I dont know whether this will help you, but I would have compared -
1) The mtu values of the windows with the linux system.
2) checked the tcp receive mem size in windows and Linux.
3) checked whether the network card speed of both the systems are same.
我使用 观看了数据包Microsoft 网络监视器 (netmon) 和漂亮的 TCP 分析器可视化工具,结果发现大量数据包丢失并需要重新传输 - 由于重传超时 (RTO),因此速度较慢。
一位同事帮我调试了这个:
我尝试使用第三个盒子作为发送器(与原始发送器相同,带有 nForce 芯片组的 Shuttle XPC),并且工作顺利 - TCP 分析器显示运行非常流畅的 TCP 会话。
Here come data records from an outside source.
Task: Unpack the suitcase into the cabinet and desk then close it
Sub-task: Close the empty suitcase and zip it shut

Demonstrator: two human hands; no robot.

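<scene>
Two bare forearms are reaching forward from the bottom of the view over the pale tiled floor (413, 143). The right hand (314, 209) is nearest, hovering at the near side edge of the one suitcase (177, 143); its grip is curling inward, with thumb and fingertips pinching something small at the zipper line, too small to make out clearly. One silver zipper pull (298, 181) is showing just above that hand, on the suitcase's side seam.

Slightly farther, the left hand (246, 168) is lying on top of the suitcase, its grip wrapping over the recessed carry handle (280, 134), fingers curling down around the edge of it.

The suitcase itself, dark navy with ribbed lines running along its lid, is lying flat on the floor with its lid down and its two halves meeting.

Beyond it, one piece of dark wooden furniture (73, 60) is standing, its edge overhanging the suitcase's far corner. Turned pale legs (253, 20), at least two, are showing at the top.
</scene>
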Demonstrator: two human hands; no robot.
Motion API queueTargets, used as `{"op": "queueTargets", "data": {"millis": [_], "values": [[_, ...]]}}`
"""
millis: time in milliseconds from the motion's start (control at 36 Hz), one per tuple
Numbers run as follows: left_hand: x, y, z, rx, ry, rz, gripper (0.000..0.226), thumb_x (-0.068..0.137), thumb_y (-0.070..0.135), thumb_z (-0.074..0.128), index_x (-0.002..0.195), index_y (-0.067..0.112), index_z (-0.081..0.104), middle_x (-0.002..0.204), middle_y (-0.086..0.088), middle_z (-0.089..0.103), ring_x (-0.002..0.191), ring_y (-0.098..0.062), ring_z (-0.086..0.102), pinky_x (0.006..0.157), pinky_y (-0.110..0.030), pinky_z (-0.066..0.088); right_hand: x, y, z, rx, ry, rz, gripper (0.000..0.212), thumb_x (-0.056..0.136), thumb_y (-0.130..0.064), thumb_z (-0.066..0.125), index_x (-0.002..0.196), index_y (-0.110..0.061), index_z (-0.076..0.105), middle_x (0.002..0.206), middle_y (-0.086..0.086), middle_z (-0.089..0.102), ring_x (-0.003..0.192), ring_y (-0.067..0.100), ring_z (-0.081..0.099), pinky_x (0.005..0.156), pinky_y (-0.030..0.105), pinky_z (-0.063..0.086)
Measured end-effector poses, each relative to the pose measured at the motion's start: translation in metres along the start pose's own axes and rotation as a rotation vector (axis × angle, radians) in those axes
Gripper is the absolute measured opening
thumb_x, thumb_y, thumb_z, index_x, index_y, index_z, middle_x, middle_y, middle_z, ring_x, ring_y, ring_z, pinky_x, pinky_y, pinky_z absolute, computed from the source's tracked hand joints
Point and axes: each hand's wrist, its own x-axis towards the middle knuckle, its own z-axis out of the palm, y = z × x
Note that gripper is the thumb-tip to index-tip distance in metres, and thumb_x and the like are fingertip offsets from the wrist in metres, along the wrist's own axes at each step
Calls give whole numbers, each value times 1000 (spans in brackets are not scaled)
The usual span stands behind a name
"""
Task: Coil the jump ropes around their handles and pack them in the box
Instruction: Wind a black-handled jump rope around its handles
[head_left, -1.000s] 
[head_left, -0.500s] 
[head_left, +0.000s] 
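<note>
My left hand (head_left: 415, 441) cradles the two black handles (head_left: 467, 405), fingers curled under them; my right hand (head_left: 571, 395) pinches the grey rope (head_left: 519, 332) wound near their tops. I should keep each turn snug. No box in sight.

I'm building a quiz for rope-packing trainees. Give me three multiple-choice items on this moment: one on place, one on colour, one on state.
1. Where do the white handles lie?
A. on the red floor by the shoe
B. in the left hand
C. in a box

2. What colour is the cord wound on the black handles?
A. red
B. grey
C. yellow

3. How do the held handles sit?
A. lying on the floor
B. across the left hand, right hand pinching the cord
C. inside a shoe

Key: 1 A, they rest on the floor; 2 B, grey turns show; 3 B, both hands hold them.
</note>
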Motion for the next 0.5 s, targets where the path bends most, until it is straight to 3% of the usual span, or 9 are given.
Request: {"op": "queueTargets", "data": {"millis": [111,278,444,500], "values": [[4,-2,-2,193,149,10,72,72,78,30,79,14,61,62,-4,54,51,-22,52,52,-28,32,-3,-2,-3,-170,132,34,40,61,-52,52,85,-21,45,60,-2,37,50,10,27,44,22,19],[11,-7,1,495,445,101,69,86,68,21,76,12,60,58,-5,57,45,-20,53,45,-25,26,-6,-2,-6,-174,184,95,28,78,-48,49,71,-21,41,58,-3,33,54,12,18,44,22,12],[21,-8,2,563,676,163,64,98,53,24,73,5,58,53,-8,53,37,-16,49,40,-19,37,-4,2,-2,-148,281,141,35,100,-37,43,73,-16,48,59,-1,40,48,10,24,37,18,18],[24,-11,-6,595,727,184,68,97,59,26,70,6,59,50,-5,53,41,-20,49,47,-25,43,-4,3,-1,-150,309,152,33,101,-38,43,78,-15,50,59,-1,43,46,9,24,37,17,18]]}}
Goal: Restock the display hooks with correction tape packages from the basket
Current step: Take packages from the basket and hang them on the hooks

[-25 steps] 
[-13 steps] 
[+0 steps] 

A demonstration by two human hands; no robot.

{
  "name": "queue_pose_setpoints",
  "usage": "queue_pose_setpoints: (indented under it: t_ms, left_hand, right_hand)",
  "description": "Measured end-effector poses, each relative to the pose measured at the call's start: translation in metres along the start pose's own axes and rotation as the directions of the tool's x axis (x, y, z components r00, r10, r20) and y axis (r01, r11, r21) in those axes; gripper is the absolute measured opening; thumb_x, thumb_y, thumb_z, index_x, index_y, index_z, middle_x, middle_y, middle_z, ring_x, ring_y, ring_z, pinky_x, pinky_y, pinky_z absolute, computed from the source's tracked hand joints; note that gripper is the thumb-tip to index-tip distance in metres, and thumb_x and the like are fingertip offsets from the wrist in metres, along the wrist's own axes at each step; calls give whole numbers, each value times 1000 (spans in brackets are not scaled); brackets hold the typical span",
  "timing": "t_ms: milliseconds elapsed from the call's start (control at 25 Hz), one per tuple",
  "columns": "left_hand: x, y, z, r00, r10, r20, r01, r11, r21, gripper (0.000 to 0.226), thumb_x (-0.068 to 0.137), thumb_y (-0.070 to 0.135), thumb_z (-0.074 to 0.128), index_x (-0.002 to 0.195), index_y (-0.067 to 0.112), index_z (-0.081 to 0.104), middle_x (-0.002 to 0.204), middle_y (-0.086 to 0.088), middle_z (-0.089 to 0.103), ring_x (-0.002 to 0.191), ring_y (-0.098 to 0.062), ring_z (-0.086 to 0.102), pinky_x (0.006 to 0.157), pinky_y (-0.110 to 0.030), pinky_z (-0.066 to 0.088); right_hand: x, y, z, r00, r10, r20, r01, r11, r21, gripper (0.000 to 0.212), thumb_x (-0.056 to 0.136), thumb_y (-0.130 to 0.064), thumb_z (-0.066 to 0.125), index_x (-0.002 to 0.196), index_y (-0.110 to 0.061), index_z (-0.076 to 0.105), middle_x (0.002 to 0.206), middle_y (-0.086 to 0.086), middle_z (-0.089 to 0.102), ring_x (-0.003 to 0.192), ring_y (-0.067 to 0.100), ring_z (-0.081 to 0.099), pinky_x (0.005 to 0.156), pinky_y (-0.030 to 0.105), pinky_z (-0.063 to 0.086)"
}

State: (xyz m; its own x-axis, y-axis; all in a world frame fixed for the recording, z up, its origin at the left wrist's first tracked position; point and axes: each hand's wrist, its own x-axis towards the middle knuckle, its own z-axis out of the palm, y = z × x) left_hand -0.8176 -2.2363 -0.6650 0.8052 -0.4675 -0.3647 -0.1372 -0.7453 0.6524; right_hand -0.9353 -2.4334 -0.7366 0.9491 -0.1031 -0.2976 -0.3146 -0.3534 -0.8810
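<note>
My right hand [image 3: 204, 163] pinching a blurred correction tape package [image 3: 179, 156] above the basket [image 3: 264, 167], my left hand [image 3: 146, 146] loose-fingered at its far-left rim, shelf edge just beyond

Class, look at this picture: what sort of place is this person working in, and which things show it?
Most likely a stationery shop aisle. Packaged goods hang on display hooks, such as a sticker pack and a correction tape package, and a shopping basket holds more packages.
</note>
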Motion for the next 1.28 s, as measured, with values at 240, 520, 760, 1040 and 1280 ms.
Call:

对我来说,这表明问题实际上是由于原始发送器上有缺陷的 NIC/驱动程序或以太网电缆损坏造成的。
I watched packets going by using Microsoft Network Monitor (netmon) with the nice TCP Analyzer visualizer, and it turned out that tons of packets were getting lost and needing to be retransmitted - hence the slow speeds, because of retransmission timeouts (RTOs).
A colleague helped me debug this:
I tried using a third box as the sender (identical to original sender, a Shuttle XPC with nForce chipset), and this worked smoothly - TCP Analyzer showed very smooth-running TCP sessions. This suggests to me that the problem was actually due to a buggy NIC/driver on the original sender box, or bad Ethernet cable.